Pour les images des violences de ce jeudi 14 octobre à Beyrouth, je vous renvoie à vos fils d’actualité. Je préfère vous présenter Sylvie, une dame menue et fatiguée, mais qui ne manque pas d’humour pour raconter sa vie aujourd’hui. Son rire n’est pas feint. Elle étrille les dirigeants de son pays qu’elle n’a jamais pensé à quitter, même aux pires heures. Ses enfants ont fini par "aller trouver une vie meilleure" au Canada, mais, vraiment, il y fait trop froid. Elle refuse catégoriquement d’aller les rejoindre et les colères de son fils aîné n’y changent rien. Sylvie dit que ça l’oblige à venir la voir ici et que c’est bien ainsi.

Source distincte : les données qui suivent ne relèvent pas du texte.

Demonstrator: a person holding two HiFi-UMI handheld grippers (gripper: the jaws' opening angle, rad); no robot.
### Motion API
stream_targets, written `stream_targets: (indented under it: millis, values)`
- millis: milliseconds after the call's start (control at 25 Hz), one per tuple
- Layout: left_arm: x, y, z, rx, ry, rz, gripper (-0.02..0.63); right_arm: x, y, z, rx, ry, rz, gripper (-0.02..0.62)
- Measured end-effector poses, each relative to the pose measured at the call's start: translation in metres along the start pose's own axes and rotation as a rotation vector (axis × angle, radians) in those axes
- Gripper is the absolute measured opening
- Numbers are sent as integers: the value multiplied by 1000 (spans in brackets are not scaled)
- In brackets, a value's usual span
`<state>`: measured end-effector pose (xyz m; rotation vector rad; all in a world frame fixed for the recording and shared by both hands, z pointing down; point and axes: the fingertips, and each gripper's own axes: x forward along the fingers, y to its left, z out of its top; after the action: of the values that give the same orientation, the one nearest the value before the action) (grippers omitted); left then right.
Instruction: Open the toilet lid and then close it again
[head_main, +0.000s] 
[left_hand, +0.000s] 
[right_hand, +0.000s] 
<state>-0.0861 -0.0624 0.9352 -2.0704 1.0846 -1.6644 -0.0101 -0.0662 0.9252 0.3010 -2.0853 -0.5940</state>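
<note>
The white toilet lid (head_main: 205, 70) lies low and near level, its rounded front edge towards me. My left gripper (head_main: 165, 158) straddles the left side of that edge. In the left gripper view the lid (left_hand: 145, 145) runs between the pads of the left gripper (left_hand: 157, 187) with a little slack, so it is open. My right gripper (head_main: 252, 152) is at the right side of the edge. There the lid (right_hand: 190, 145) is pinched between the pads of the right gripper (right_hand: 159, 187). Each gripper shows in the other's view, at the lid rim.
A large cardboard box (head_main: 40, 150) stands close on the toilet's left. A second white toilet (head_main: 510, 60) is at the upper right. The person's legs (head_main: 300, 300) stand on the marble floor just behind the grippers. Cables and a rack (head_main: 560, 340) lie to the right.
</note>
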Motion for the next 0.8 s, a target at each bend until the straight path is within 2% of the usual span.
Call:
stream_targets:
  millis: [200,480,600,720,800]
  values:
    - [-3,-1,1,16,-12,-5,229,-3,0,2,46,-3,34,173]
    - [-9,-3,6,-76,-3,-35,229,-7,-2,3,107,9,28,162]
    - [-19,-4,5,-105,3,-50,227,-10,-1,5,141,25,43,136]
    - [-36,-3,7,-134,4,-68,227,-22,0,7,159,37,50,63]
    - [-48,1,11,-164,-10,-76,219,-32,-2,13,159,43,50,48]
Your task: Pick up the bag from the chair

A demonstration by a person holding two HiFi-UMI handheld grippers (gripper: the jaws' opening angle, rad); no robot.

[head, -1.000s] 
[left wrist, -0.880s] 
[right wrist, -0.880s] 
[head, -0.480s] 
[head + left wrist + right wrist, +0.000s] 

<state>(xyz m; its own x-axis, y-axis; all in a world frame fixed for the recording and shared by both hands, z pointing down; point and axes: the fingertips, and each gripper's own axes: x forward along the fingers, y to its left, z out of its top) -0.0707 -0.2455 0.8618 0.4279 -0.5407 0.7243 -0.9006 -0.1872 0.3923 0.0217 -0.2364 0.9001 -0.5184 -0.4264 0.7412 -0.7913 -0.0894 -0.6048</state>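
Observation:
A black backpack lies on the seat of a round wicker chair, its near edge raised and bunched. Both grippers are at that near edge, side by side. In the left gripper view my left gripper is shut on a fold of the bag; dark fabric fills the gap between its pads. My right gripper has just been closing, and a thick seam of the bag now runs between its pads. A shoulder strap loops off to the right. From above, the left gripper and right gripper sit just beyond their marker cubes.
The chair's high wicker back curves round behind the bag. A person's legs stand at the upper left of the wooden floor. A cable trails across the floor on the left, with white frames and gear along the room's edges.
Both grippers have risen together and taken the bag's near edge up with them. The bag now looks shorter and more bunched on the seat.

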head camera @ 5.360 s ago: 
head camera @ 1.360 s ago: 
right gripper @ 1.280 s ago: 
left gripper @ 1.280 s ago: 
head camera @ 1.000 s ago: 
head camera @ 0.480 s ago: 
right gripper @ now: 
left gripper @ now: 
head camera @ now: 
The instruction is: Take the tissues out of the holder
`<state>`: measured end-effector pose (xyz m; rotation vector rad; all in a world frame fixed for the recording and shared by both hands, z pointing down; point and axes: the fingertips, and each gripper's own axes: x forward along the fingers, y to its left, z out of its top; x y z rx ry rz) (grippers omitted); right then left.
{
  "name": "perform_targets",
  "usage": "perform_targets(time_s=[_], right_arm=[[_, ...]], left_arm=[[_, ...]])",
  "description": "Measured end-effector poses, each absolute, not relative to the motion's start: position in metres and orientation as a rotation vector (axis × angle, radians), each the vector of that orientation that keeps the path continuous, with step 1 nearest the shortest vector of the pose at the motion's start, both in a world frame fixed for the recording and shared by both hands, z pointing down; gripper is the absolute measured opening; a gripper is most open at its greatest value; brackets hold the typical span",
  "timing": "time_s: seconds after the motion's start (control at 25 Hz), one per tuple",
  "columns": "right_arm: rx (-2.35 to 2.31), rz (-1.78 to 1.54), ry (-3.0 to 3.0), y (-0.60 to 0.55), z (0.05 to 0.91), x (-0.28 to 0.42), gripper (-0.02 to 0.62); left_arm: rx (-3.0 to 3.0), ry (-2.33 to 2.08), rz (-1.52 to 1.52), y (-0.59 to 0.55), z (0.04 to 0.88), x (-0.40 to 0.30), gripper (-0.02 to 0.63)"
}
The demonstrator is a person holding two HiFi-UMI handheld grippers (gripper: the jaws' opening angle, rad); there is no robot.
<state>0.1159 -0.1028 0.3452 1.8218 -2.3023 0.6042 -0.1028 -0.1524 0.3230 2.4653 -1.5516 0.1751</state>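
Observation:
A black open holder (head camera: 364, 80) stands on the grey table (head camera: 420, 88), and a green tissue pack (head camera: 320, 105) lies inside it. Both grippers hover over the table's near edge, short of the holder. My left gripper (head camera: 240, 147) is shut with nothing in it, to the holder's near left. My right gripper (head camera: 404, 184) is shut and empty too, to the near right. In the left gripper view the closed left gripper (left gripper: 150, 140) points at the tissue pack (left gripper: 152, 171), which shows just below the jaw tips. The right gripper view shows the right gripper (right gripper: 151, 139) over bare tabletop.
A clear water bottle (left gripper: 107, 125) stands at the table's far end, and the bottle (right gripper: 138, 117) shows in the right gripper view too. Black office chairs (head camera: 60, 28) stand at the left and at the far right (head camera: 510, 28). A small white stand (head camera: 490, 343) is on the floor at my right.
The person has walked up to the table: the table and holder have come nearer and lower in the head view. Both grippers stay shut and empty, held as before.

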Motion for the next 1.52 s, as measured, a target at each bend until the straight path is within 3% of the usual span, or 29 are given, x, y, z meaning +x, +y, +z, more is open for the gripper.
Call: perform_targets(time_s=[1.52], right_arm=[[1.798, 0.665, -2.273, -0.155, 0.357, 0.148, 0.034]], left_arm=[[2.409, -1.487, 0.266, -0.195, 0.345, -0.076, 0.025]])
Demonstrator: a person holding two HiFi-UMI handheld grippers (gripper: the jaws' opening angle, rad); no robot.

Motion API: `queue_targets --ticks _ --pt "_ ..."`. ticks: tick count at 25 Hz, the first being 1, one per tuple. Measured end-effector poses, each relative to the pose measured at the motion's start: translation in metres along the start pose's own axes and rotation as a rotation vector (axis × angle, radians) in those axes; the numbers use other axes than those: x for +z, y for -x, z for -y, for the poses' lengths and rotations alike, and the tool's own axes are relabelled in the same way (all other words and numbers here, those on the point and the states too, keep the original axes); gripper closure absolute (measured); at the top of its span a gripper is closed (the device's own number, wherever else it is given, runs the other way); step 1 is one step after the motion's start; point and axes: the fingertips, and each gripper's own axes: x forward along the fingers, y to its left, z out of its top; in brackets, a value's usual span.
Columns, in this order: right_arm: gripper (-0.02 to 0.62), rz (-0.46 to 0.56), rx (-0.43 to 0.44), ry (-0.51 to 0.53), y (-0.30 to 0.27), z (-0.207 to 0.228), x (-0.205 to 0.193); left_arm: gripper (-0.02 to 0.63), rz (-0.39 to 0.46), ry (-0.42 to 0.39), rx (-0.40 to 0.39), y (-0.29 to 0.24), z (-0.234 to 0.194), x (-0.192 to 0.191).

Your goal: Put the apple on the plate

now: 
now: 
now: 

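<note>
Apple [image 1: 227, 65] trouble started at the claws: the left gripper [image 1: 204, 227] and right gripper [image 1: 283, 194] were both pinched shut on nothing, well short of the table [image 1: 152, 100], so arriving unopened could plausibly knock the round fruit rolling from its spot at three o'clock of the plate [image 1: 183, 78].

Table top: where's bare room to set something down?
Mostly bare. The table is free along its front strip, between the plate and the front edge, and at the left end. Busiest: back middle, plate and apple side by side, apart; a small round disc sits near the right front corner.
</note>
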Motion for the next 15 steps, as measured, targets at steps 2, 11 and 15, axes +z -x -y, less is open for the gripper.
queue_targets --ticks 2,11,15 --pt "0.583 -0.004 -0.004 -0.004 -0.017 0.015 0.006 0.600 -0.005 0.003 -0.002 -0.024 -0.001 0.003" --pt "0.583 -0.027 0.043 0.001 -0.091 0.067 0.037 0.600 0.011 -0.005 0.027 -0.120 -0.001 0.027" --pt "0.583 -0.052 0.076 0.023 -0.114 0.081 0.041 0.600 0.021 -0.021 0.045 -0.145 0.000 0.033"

Georges, lui, de blanc vêtu, surveille depuis sa chaise les travaux de réhabilitation de sa maison. Rien ne lui échappe. En août 2020, quand l’explosion a tout soufflé, ses vitres sont devenues poussières de verre, portes et fenêtres ont été arrachées. Mais, le croirez-vous, la vaisselle impeccablement rangée dans le meuble en bois précieux de sa salle à manger était presque intacte. Il ne la sort plus que pour les trop rares grandes occasions. Sa vie s’est rétrécie, mais il ne se plaint pas. Il a la santé, c’est l’essentiel.

Sinon, au détour des rues du quartier, avec ses beaux immeubles des années quarante, un peu défraîchis, mais toujours fiers, on devine les télés allumées dans les cafés pour suivre les événements du jour. Monsieur Mitri, lui, reste imperturbable. Il a repris l’affaire de son père qui, depuis 1949, vendait ses incroyables glaces dans un magasin minuscule, devenu trop dangereux et trop cher à conforter après l’explosion du port.

Il en a ouvert un nouveau, près de la grande église orthodoxe. Tout est blanc et impeccable. Aujourd’hui, c’était pistache. Hier, fraise. Il m’a fait goûter sa dernière création. Figue et noix, pas de sucre, rien que du fruit. Un jeune couple libano-argentin est venu d’un quartier voisin pour s’offrir une de ses glaces. Le patron est formel, ce sont les meilleurs du Liban. Monsieur Mitri a même eu, il y a quelques années, les honneurs du New York Times. C’est dire.